Au moment où le soleil s’efface lentement derrière l’horizon d’El Jadida, la ville retrouve cette douceur mélancolique que seuls connaissent ceux qui l’aiment profondément. Dans cette photo capturée par le pur jdidi, Benyous Mounir, le ciel embrasé semble raconter à lui seul toute la nostalgie des Jdidis dispersés loin de leur terre natale.

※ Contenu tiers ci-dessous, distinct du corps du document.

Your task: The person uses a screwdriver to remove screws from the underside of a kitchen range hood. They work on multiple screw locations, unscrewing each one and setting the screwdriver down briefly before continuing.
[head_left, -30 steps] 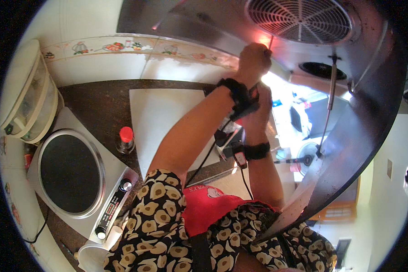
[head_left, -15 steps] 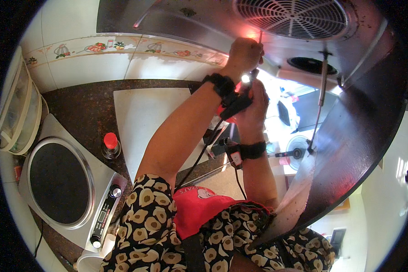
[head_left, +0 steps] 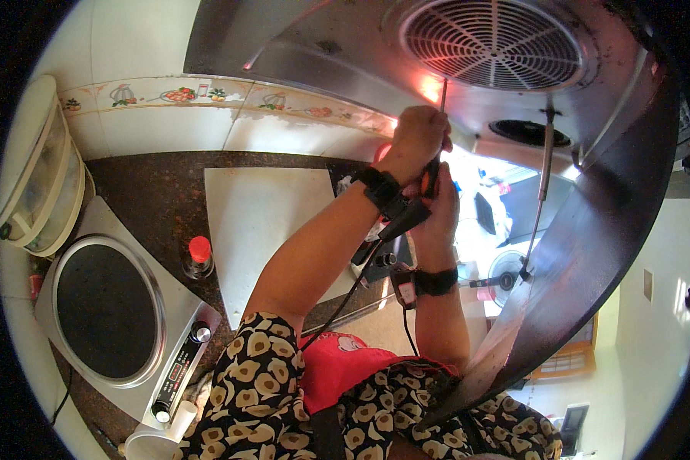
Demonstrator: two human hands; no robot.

Les dernières lueurs du jour se reflètent sur l’océan comme un souvenir qu’on refuse de laisser partir.
Tout paraît suspendu entre ciel et mer : le silence, les vagues, les ombres de la ville… et cette émotion discrète qui serre le cœur de ceux qui vivent loin d’elle.
Car pour beaucoup, l’approche de l’été n’est pas seulement une saison. C’est un appel. Le désir de retrouver la famille, les amis, les ruelles familières, l’odeur de l’iode et les soirées infinies face à l’Atlantique.
C’est cette envie presque viscérale de revenir à El Jadida, même pour quelques jours, comme on revient vers une partie de soi-même.
On peut traverser des villes, des pays, des continents… mais certaines terres ne quittent jamais le cœur de ceux qui y sont nés ou qui y ont laissé une part de leur âme. Et El Jadida fait partie de ces villes-là.
Parce qu’au fond, où que tu ailles et où que tu sois, El Jadida reste en toi.